Birleşik greve katılım. Burada her şey oldukça basit: 30'ların başında "küçük deniz savaşı" teorisi hala pozisyonlarını korudu. Bu teorinin ana varsayımı, modern kara topçuları ve mayınlarla birleştirilmiş uçak, denizaltı, torpido botları gibi silah türlerinin kıyı bölgelerinde düşmanın açıkça üstün deniz kuvvetlerini yenebilmesiydi.
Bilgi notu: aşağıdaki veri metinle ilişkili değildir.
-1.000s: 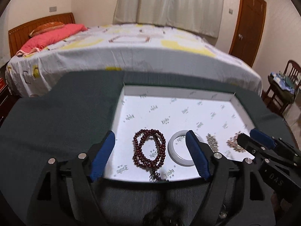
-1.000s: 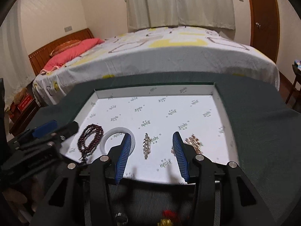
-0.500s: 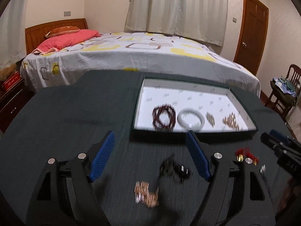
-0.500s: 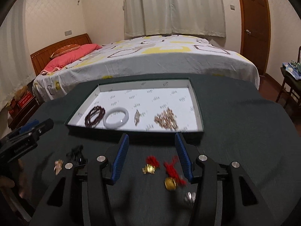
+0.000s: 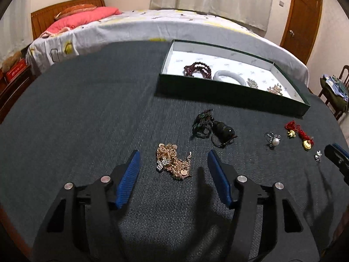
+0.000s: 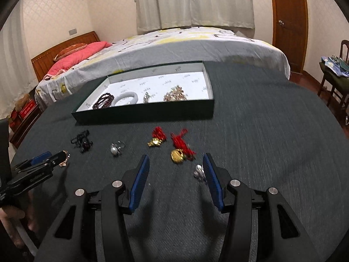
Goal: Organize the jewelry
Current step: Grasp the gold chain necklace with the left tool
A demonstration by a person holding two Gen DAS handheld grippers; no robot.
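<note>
**A:** So what was the setup when you looked over?

**B:** Dark round surface point(image 5: 87, 113) with a shallow green box point(image 6: 144, 114) at the far side. Inside it, in a row: a dark red bead bracelet point(image 6: 103, 101), a white bangle point(image 6: 126, 98), and two sparkly pieces I couldn't really make out. The rest sat loose on the cloth in front of the box.

**A:** And the tongs?

**B:** Left tongs point(image 5: 172, 163) were spread wide, holding nothing, hovering right around a tangled gold chain point(image 5: 172, 162). Black beaded piece point(image 5: 212, 128) lay just beyond that. Right tongs point(image 6: 175, 166) were wide open and empty too, with a small silver trinket point(image 6: 199, 172) right beside the right-hand finger. A pearl ring point(image 6: 116, 148) and two red-tasselled gold charms point(image 6: 178, 149) lay between those tongs and the box.
</note>
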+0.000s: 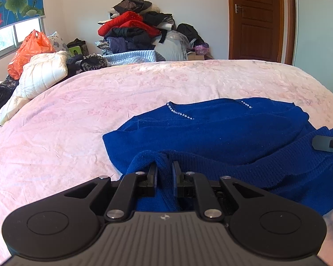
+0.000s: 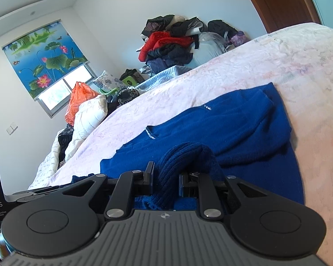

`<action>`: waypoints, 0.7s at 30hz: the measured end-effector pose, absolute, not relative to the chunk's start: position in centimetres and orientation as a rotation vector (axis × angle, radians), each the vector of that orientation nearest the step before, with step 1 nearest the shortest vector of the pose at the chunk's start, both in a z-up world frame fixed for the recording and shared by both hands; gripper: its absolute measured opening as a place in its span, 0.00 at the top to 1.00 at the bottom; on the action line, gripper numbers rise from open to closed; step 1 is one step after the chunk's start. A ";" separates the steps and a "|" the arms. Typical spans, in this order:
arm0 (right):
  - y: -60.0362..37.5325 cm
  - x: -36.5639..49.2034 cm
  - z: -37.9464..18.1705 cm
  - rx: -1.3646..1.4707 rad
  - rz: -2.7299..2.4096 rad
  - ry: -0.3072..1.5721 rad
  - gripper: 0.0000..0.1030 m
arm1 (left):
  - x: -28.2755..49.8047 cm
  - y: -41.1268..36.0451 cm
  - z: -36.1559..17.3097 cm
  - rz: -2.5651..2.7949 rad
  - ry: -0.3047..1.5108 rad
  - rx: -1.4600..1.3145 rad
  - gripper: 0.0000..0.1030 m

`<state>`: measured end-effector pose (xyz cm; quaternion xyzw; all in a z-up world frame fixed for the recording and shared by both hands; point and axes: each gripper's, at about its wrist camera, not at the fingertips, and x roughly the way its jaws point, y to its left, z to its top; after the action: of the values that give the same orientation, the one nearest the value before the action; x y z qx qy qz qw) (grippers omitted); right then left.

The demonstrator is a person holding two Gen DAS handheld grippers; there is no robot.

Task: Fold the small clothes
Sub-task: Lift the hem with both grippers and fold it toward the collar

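The blue sweater [image 1: 222,133] lies on the pink bed [image 1: 66,115], partly folded: its sleeves look tucked in over the body, and the ribbed hem [image 1: 266,166] at the near side is bunched and raised. The left gripper [image 1: 164,173] pinches a fold of that hem between its fingers, and the right gripper [image 2: 166,177] pinches another bunch of the same knit. What seems left is to carry the hem up over the body toward the beaded neckline [image 1: 179,113] and flatten it. The bed beyond the sweater is bare and wide, giving room forward. A white quilt [image 1: 42,75] and an orange bag [image 1: 31,51] sit well apart at the far left edge.
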<state>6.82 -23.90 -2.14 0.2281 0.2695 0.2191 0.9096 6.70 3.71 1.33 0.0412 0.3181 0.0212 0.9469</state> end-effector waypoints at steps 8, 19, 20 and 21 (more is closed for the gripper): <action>-23.8 7.7 -1.6 0.473 0.450 0.545 0.78 | 7.6 4.1 1.9 0.049 0.643 0.069 0.88; -23.6 9.2 -1.1 0.474 0.445 0.524 0.78 | 9.1 4.2 2.8 0.055 0.623 0.067 0.88; -23.6 9.4 -1.1 0.477 0.446 0.521 0.78 | 9.1 4.2 2.8 0.057 0.620 0.067 0.88; -23.6 9.5 -1.0 0.480 0.446 0.518 0.78 | 9.3 4.2 2.9 0.059 0.617 0.067 0.88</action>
<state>9.51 -23.62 -1.01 0.2333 0.2516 0.2167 0.9140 9.27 4.22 2.87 0.0331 0.3037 0.0292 0.9518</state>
"Küçük savaş" ve geleneksel filo destekçilerinin tartışmalarının ayrıntılarına girmeden, SSCB'nin 30'ların başında olduğu bu özel ekonomik koşullarda, birinin yalnızca güçlü bir savaş hayal edebileceğini belirteceğim. okyanusa giden filo. Aynı zamanda, kendi kıyılarını savunma görevi çok keskindi, bu nedenle geçici bir önlem olarak "sivrisinek filosuna" güvenmek bir dereceye kadar haklıydı. Ve "küçük deniz savaşının" destekçileri, deniz havacılığının, denizaltıların, iletişimin düşünceli geliştirilmesine, kullanımları için etkili taktiklerin geliştirilmesine ve mürettebatın uygulanmasına (sayı olarak değil, beceri olarak) özel önem veriyorlarsa !), O zaman tüm bunların faydaları yadsınamaz kolay değil, devasa olurdu. Ne yazık ki, yerli hafif kuvvetlerin gelişimi, dikkate alınması bizi makalenin konusundan çok uzağa götürecek olan tamamen farklı bir yol izledi.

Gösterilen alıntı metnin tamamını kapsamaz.